How to Get Rid of Mushrooms
Ever felt distraught at the sight of mushrooms becoming an eyesore to your beautiful garden? Want a tactical and simple solution to your problem? Follow any of the strategies given below to get rid of your mushroom menace!
The best and most effective long term solution to this problem is either to seal the mushroom area or change the conditions of your garden to make the mushrooms feel inhospitable.
Put a stop to your mowing and shoveling of the lawn in hopes of getting rid of the mushrooms. You are only going to create more! Become a little more creative by putting an edge of stones around the mushroom infested area to separate it from the ‘actual’ lawn and decorate the sides with some garden bunnies, etc.

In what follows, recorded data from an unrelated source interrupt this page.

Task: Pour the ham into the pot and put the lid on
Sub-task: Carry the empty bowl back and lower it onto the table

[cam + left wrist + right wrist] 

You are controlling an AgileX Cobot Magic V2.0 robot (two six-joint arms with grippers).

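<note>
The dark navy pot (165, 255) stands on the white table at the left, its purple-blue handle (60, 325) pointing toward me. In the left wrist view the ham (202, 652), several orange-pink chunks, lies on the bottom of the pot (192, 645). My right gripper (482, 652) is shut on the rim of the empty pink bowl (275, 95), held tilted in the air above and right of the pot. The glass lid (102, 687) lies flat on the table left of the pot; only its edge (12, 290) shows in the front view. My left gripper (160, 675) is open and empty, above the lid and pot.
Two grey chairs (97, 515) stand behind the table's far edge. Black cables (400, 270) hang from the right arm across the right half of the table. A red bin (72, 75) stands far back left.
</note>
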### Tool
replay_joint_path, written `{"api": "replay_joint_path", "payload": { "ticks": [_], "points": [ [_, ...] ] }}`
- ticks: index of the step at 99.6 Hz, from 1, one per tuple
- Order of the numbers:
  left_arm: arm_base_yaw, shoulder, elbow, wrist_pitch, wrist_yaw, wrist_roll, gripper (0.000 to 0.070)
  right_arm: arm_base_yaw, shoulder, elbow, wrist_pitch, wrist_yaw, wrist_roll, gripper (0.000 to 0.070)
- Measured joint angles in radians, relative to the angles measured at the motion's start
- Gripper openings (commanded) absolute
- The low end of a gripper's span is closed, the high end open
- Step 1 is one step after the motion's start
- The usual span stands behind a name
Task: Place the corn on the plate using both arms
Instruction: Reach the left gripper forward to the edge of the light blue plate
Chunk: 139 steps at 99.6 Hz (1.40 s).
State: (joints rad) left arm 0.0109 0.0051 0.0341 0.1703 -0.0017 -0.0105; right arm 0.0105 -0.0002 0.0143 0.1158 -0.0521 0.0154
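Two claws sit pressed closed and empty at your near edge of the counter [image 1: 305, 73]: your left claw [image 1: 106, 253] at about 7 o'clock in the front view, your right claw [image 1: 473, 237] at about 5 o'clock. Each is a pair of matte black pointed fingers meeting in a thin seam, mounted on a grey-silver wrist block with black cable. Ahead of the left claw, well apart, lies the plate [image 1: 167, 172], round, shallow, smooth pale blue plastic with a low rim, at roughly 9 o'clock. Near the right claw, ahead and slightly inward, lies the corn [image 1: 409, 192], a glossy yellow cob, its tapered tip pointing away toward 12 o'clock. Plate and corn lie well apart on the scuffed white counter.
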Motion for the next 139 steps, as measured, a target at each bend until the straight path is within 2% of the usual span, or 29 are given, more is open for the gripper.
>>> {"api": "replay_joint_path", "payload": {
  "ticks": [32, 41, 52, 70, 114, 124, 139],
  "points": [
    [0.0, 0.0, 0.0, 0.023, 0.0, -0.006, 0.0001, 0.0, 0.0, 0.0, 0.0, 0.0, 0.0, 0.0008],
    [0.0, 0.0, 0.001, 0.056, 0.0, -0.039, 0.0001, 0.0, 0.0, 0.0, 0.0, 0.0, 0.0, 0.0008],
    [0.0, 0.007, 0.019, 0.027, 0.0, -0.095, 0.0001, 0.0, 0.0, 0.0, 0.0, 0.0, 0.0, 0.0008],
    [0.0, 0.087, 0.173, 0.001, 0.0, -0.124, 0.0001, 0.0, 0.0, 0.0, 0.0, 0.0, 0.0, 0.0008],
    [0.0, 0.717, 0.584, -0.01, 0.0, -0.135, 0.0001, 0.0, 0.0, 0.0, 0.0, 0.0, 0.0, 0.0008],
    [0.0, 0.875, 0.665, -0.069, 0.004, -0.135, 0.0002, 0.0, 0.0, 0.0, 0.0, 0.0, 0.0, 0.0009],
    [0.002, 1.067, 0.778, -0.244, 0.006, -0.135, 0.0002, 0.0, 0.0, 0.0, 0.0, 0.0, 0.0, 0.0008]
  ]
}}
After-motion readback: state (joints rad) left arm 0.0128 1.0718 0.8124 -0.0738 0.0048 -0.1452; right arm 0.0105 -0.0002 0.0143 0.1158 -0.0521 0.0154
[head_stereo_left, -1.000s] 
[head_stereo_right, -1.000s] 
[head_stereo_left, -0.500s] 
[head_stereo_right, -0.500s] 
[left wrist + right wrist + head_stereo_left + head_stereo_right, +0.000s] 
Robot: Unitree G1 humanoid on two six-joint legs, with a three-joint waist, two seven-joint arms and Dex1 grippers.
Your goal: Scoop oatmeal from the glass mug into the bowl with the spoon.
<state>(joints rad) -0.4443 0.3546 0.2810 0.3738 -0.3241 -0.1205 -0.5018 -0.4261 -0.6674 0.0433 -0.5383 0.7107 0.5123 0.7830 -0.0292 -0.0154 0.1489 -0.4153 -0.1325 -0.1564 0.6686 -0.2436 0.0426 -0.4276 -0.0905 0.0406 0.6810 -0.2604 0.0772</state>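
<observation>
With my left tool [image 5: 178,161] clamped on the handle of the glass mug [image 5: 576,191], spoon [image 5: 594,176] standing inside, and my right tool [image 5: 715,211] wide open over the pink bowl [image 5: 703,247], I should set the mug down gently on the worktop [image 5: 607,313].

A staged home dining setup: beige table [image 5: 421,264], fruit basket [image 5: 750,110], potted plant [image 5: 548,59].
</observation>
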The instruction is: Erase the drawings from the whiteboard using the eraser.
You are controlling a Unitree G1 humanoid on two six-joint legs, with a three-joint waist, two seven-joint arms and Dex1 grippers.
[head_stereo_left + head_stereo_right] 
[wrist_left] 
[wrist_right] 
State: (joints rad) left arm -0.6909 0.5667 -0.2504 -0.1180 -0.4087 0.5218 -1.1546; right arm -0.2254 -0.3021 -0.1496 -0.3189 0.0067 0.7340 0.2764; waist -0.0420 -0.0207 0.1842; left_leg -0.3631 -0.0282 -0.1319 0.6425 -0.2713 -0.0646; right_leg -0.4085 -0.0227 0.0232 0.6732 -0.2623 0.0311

Tell your visitors in a casual manner how long it took you to grow this mushroom colony and also fill their unsuspecting minds with interesting facts about mushrooms and how they change color. All your visitors might soon think you are not one of those lazy lawn owners but a collector of rare species!
However, if you feel you cannot corrupt their poor minds, you can hide these mushrooms by planting taller plants next to them that give a lot of shade.
In this portion we look at altering the environmental conditions of your lawn to make it inhospitable for mushrooms to grow.
Most of the time, you will find mushrooms growing on rotting wood either at the surface or underground. Instead of digging the soil and mushrooms out, a more labor friendly option is to change the ground conditions by covering the ground with gravel or other substances. Feasibility of this option depends on the area size and the proximity to the trees.
Stuff to add to cover the soil
Gravel: If you add gravel to the soil where mushrooms are present, it can create a gap between mushrooms. This is entirely unappreciated by mushrooms as they will not be able to find the spores of another mushroom with which they can reproduce. This gravel creates space between nutrient pockets. Cover the area with large sized gravel and make sure it is two to three inches thick. A word of caution, make sure you do not use limestone gravel as this can raise the pH level of the soil and affect your nearby tree.
Again, be a little more creative and add some boulders and other stuff that can make the area look more beautiful.
However, using gravel will not be a very good idea if you have a lot of flowering plants nearby that can use the gravel to self sow.
Soil: If the mushroom infested area is not next to the shade of a large tree, you might want to make a Bern, which is a shaped hill; or a raised bed with which you can sow some flowering plant seeds. This can create more soil that will make it inhospitable for the mushrooms to grow. Start growing some ferns if you make a Bern, or grow a ginseng patch if you are making a raised bed.
If however, the mushrooms still survive and thrive, the best option to take is to revert to the 1st strategy of enclosing them in a separate area.
Create buildings or seats
The perfect thing to do is to build or buy a garden bench or buy that hot tub you wanted to buy for so long. It will serve a double purpose of hiding your mushroom patch! If you are using cement, the lime in it can affect the nearby tree you plan to place it in. Be careful!



Let me start by saying first, I don’t think mushrooms are much of an eye sore at all, and even if they were removing them isn’t the best idea.
Mushrooms are mycorrhizal with over 80 species of plants. The mycelium of the fungi cover the roots of the plants and allow the plant to absorb more nutrients and water. Eliminating the relationship to young, or even mature plants, could be fatal. Not only do the mushrooms aid in the development of the plants directly, but also indirectly. After the fruiting body of the mycelium (mushroom) is allowed to decay, the mushrooms creates new enriched soil. This process is responsible for the cleaning up of large commercial oil spills, and is one of the most pragmatic ways of keep plants healthy without made made fertilizers. It’s very well known that plants growing in pots with mushrooms grow substantially larger and healthier.